Tuesday, September 21, 2010

Notes on Schank's Future of Decision Making

Waffler that I am, I both like and dislike Schank's new book, The Future of Decision Making:  How Revolutionary Software Can Improve the Ability to Decide.  I'm still reading and digesting and trying to decide on this take on decision-making.  I'm also thinking through case-based  reasoning (CBR) upon which the book is based.

Here's his thesis in a nutshell:

Humans decide in a way that is largely unconscious and intuitive and later consciously rationalize their decisions.

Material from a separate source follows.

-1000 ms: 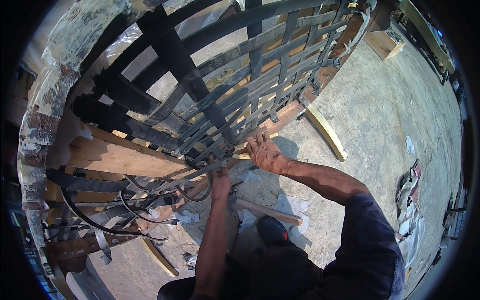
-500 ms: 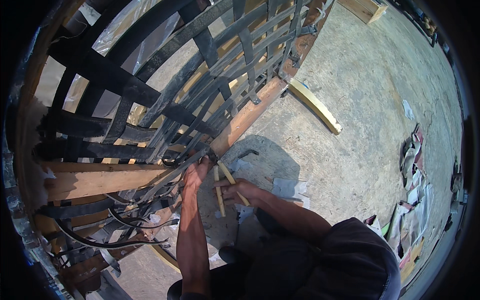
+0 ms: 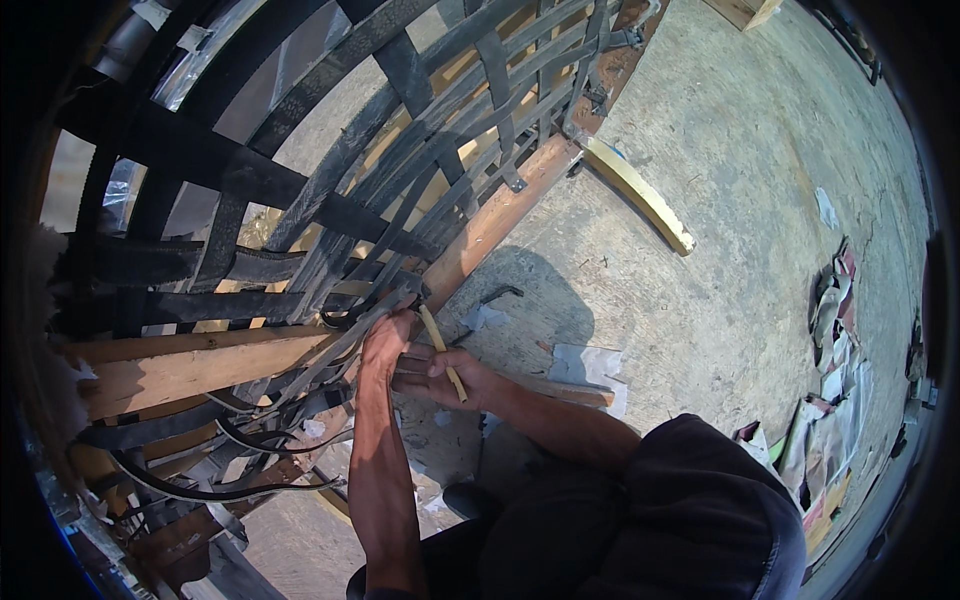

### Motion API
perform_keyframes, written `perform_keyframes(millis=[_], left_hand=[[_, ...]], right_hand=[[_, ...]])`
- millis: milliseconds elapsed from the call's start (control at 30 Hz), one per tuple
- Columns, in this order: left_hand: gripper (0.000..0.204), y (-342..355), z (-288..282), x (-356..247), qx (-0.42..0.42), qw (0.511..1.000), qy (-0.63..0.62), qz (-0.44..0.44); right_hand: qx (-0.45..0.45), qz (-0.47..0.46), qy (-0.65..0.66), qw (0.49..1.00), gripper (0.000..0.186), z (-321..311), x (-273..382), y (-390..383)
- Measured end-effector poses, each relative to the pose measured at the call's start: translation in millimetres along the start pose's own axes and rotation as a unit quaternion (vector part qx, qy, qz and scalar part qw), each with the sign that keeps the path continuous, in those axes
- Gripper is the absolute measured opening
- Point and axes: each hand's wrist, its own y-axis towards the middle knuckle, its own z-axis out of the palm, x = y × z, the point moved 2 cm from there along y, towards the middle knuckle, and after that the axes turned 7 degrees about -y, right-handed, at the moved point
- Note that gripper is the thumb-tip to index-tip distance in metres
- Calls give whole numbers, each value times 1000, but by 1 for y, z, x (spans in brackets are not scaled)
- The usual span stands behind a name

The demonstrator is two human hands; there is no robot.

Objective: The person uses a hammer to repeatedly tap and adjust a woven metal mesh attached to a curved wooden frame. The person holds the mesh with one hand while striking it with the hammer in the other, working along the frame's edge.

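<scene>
My left hand (image 3: pixel 385 335) is closed at the joint of black webbing straps (image 3: pixel 262 185) and the wooden rail (image 3: pixel 478 232); what its fingertips hold is hard to make out. Just below and right, my right hand (image 3: pixel 452 380) grips a pale yellow stick-like handle (image 3: pixel 435 330), whose upper end reaches the joint beside my left fingers. The webbing is woven across a worn wooden frame with a crossbeam (image 3: pixel 175 370) at left. Loose dark strap ends (image 3: pixel 200 485) curl below it.
A curved yellow wooden leg (image 3: pixel 640 195) juts from the frame over the concrete floor (image 3: pixel 720 300). Torn fabric scraps (image 3: pixel 830 370) lie at right, pale paper pieces (image 3: pixel 590 365) and a wood strip (image 3: pixel 580 393) below the rail. A wooden box (image 3: pixel 740 12) stands at the back.
My right hand has dropped from the rail to beside my left wrist, holding the yellow handle; two sticks showed half a second ago, one shows now. The view has shifted, so the frame appears higher.
</scene>
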Motion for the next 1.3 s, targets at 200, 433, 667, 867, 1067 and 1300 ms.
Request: perform_keyframes(millis=[200, 433, 667, 867, 1067, 1300], left_hand=[[55, 3, 7, -8, 2, 995, -100, 2], [62, 5, 7, 4, -4, 996, -46, 81], [38, 7, 1, 8, 32, 991, -115, -66], [39, -16, 13, -8, -75, 985, -69, 141], [43, -59, 52, 4, -85, 967, -239, -27], [76, -54, 83, 30, -41, 884, -443, -144]], right_hand=[[-13, -51, 12, 999, 70, -1, -7, 10], [-208, -67, -18, 976, 34, 0, -27, 27], [-201, -25, -18, 979, 26, 9, 7, 12], [-233, 99, -70, 965, 10, 18, 46, -7], [-338, 200, -326, 859, 11, 25, 79, -5], [-409, 100, -650, 633, 36, 1, 29, 7]])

Conscious logical thinking--within the context of decision making--is overrated and often leads us to veer from a more accurate gut.

A quick aside.  If you google the title of the book the first hit is

The Future of Decision Making: Less Intuition, More Evidence which argues that we should rely less on intuition.  Further down in the search results  you get the link to Schank's book.  So Google is a waffler too.


Bad decision happen because corporations place to much emphasis on defining rules, relulations, policies, best practices, and so on and constraining employees to adhere closely to them.  Bad decisions also happen because people's experience is inappropriate or too narrow or insufficient in other ways for the problem at hand.  Another way of putting this is that there are more jobs than experienced people to fill them.

How do we solve this problem?  Build software based on the principles of CBR that collects and indexes the rich experiences (stories) of the true experts--of the "old salts" as Schank et al like to call them.  Integrate this special knowledge base with the activities of employees such that the software delivers up appropriate stories to decision makers at point of decision.

I find the book both thought provoking, even insight provoking, and yet also simplistic (as one would expect from a book with the self-referential word "Revolutionary" in the subtitle).

The locus of insight and simplicity is the same thought--that good decision making is mostly non-conscious and intuitive.  I happen to believe that it is a mix and truly good software, in my opinion, would be that which helps a decider to use the right mix of mental dimensions (which might transcend the intuitive-rational dichotomy).

You can't have a purely intuitive decision.  In other words no-conscious activity, no words, non connections and transitions. "Intuitive" is an ideal type.  There are differnt types of non-intuitive mental activity:

1) Distinguishing, defining, explicating.  In a decision context, what is important, what are facts, what are the assessments?

2) Organe into a hierarchy.  In the case of criteria, this is a sub-criterion.

3) Aggregating, summing, calculating.  Adding all my judgements together, I say that X is this much better than Y.

So how do we prioritize these logical elements?  My gut tells me that distinguishing is most important, then summing, then organizing.  Summng however is less meaningful without an hierarchy.  Shallow hierarchies are better than no hierarchies at all.